The programme of this 2014 conference, following a successful precedent set last year with similar meetings held in Taipei and Beijing, was designed to provide a 360° picture of the DOI system, presenting the most recent developments in DOI services, while unveiling the aspects and applications less familiar to the general public.
Starting from the most well-known use cases of DOI for persistent citation and linking of academic publication and scientific datasets, the Conference moved on to the different contexts of applications and different content types, such as films and television assets, educational content, Massive Open Online Courses and Public sector information. The Conference demonstrated clearly the cross-sector nature of the DOI and how it has enabled targeted services.
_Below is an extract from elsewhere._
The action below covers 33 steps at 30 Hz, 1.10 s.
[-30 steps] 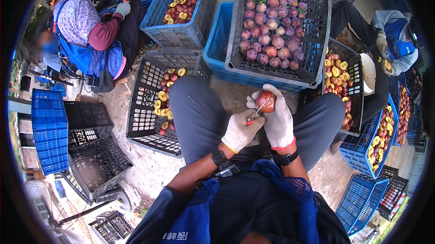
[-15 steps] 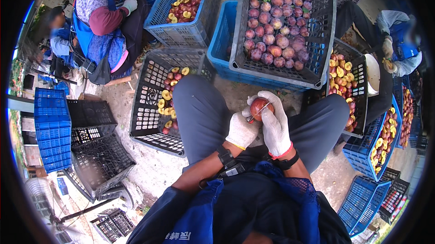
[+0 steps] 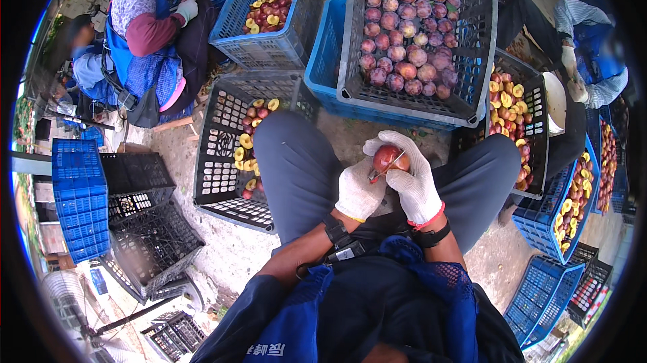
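Change: a second ago the fruit sat low between the gloves with the blade poking in from the left; now the fruit is raised a little, and the blade lies across its face. The co-worker at upper left has slid further toward the rim of the view.
Left hand (image 3: 357,191): white knit glove, clenched round a small knife (image 3: 384,169), thumb side up, touching the fruit's lower left.
Right hand (image 3: 414,178): white glove with a red cuff, fingers wrapped over the top and right side of the peach (image 3: 389,158), grasping it firmly.
Peach: red-skinned, held above the lap between both gloves, over the gap between the two knees.
Lap: grey trousers, knees spread; bare ground shows between them just under the hands.
Left side: black crate (image 3: 229,161) with a few cut yellow halves touches the left knee.
Right side: black crate (image 3: 532,127) of halves sits against the right knee, blue crates (image 3: 573,208) beyond it.
Ahead: large black crate of whole peaches (image 3: 418,33) rests tilted on a blue crate (image 3: 323,67), near the knees.
Open room: a strip of dirt in front of the knees; bare ground to the far left beside stacked empty crates (image 3: 101,208).
Far: co-worker in a blue apron (image 3: 145,40) by another blue crate of halves (image 3: 269,13).
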Available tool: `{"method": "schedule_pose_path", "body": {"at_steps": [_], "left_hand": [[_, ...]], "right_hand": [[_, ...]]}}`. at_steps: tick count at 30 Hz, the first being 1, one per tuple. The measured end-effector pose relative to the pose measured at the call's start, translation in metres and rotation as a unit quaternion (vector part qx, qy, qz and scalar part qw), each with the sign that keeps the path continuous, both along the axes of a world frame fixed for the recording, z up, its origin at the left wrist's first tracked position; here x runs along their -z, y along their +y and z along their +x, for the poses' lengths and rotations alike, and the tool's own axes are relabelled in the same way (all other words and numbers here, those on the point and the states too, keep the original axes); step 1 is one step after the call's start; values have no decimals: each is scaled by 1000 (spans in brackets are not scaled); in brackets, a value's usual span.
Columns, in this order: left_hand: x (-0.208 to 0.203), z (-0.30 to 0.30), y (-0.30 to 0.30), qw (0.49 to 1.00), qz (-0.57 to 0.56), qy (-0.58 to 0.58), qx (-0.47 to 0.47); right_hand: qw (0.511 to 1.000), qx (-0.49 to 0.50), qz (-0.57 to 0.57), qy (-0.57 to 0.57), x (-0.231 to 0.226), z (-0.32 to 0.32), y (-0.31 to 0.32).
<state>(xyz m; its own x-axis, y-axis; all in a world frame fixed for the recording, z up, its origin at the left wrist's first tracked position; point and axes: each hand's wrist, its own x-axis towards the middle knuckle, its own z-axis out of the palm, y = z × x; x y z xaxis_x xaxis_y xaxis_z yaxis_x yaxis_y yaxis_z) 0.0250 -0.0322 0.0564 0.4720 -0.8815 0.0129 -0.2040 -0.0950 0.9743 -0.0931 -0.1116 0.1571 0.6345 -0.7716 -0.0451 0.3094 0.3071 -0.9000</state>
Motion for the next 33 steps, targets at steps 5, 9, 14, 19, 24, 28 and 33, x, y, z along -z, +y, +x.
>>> {"method": "schedule_pose_path", "body": {"at_steps": [5, 9, 14, 19, 24, 28, 33], "left_hand": [[-1, 1, 3, 999, -49, 22, -3], [15, 6, 5, 998, -31, 44, -11], [-2, 9, -1, 998, 67, -15, -4], [-28, 12, -5, 967, 159, -192, 59], [-13, 10, -5, 932, 220, -266, 111], [-34, 5, -14, 917, 263, -268, 137], [-28, 5, -14, 912, 289, -239, 166]], "right_hand": [[993, -64, -33, 88, 10, 1, -3], [932, 14, -289, 219, 5, 4, -3], [882, 55, -334, 327, 10, 3, -6], [867, 65, -347, 351, 13, -11, -17], [816, 44, -423, 393, 7, -25, -28], [721, 51, -535, 437, 12, -31, -41], [640, 77, -596, 479, 15, -44, -61]]}}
With over 100 million DOIs now allocated to many kinds of content, the next step was naturally to put the DOI in a broader environment and to see how the existence of DOIs is beneficial for external projects and initiatives. The choice made this year was to open a window on one of the “hot topics” for the content industries: rights management and easy licensing.
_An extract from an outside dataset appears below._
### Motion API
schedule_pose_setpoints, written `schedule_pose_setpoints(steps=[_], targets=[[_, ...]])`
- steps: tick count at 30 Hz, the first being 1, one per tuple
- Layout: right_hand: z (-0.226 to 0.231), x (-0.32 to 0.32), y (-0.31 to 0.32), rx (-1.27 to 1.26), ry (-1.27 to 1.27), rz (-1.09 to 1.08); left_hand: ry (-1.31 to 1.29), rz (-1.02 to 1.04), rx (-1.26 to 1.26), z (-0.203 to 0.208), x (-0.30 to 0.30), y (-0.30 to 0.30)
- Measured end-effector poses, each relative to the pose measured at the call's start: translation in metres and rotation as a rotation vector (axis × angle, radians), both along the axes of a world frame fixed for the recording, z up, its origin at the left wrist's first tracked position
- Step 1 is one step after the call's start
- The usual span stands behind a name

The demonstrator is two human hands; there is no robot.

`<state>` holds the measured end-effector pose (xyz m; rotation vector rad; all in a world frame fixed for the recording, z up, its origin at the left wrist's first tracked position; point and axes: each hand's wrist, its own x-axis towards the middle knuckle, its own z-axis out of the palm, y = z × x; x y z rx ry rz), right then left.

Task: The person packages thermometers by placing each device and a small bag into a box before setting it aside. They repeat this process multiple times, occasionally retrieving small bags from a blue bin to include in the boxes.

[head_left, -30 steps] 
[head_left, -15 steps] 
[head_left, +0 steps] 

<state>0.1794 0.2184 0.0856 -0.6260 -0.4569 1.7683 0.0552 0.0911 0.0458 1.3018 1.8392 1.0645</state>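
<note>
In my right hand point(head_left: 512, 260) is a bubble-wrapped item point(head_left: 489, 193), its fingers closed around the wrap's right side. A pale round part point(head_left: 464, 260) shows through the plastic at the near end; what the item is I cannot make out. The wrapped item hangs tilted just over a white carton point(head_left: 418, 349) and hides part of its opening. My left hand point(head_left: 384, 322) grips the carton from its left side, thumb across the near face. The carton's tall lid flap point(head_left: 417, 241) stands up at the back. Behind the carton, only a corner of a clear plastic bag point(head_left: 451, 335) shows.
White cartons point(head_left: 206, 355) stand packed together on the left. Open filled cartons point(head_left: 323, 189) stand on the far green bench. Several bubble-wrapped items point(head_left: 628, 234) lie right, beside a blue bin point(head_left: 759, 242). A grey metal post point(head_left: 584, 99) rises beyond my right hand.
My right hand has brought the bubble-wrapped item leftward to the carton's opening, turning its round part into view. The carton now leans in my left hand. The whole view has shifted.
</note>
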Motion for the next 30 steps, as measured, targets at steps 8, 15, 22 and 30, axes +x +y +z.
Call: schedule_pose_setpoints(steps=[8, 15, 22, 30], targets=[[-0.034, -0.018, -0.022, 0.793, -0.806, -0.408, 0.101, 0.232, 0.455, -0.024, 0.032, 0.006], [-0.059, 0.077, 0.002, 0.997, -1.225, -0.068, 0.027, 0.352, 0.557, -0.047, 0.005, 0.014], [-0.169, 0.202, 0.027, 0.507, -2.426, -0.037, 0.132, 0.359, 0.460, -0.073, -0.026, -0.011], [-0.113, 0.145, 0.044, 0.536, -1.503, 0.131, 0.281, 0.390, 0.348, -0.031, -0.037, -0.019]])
Finally, to satisfy the geeks in the audience, each session was followed by a short “Tech Corner” to explain the technical solutions and the common approaches to support interoperability among services driven by DOI.
But let’s look at each session in more detail.
Session 1: Joining the dots in the academic and research environment
This session was dedicated to the use of DOI to create a linked ecosystem for the academic and research community and was opened by Ed Pentz, the Executive Director of CrossRef, one of the DOI Registration Agencies (RAs). CrossRef is a not for-profit cross-publisher membership association set up in 2000 to provide reference linking services. With 70 million DOIs registered, it is the largest of the current RAs. Although there are different DOI Registration Agencies providing different services, over the years several have put in place collaborations with CrossRef, and now a number of the RAs (mEDRA, Airiti, JaLC, ISTIC, PO) also provide CrossRef services, so that a greater number of academic publications can benefit from the citation-linking network.
Everyone in academic publishing knows the basics about “CrossRef DOIs”. Not everyone though knows the broad range of services that CrossRef has developed over the years; just to mention a few: Cited-by linking (know who has cited your publication); plagiarism screening; text and data mining and integration with ORCID (the identifier for researchers). One of the newest initiatives is FundRef: “a standard way of reporting funding sources for published scholarly research”. The FundRef Registry collects, identifies (with a DOI) and makes available names of funding bodies. When these are included in the DOI metadata of the publication, the funder and the publications become linked and funding bodies can easily track the published output of funding. Finally using standard identifiers and metadata, researchers, funders and publications are connected in a single linking environment.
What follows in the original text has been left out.